YUTS: No, and I really appreciate Richard’s comments on this, because I feel similarly. It’s not in any way a didactic piece. It’s not intended to tell anyone how to feel on any level about anything. It is, in many ways, like he described, a mirror. My intention wasn’t to bemoan Louisiana and all of the difficulties that it presents. It was simply to convey that experience and to make sense of it in the context of the 21st century. There are other dimensions of the game where this is similarly true. It actually deals quite heavily in the later acts with online edgelord culture, and the rise of influencer cults and all of these other things.

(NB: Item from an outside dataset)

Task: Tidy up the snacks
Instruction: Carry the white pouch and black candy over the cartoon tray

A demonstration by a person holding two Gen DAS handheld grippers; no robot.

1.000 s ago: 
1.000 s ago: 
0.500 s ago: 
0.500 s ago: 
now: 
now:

It handles those with a similar level of dispassion, which is they can be ugly, they can be beautiful, they can be funny—and it’s not meant to make any kind of normative assertion about these things. You’re not going to change anyone’s mind that way. I think that’s an ineffective way of producing art. 

Image copyright of Richard Sexton; provided by THNOC. Black and white photograph showing a refinery in Norco, Louisiana. The image was taken from a drainage canal and there is calm water in the foreground.

A view of a Norco refinery from a drainage canal off of Highway 61, photographed for Enigmatic Stream by Richard Sexton. (THNOC, 2015.0364.1; ©Richard Sexton)

There’s a strong undercurrent of decay that runs through both of your works—whether you’re talking about the infrastructure, or the environment, or cancer. Is there anywhere we can look for optimism when it comes to Norco and the surrounding areas? 

YUTS: In the game, there’s a passage that tells the future of the town, which is that the Mississippi River changes its course to the Atchafalaya and the port becomes obsolete. The town is abandoned, and the refinery is abandoned because they can’t access the Gulf of Mexico. Within the confines of the game, it tells a pretty dire story about what the future holds, but in the larger scope of the game, I think there’s an underlying theme that there’s something new emerging culturally, and that it’s relevant for Louisiana as much as it is for anywhere else, because we’ve become so globally interconnected that there are new strains of faith, new kinds of religion, new kinds of communities coming out of the woodwork and assembling rapidly. Not to say that there’s a reason, particularly, for optimism—or pessimism—but that something new is on the horizon, and I think, [laughs] that’s as hopeful as the message gets. 

RICHARD: I would like to be hopeful. I would like to think that there is way to solve all of this. I think most of the solutions that I’m hearing about involve even more technology, to fix the problems with the technology that we have, and I don’t know that that’s entirely the answer. The fact that there is a discussion, and the fact that there is concern over climate change and a recognition that there’s not unlimited supply that we can extract from the planet to do the things that we want—that is encouraging. There’s hope as long as people are trying to figure things out and understand better their place in the world. I’m older—I have two daughters, two granddaughters—so I may not live to see it, but I think future generations are going to be living in a world where we will have moved on from all of this in one way or the other, and I hope that it’s in a good way.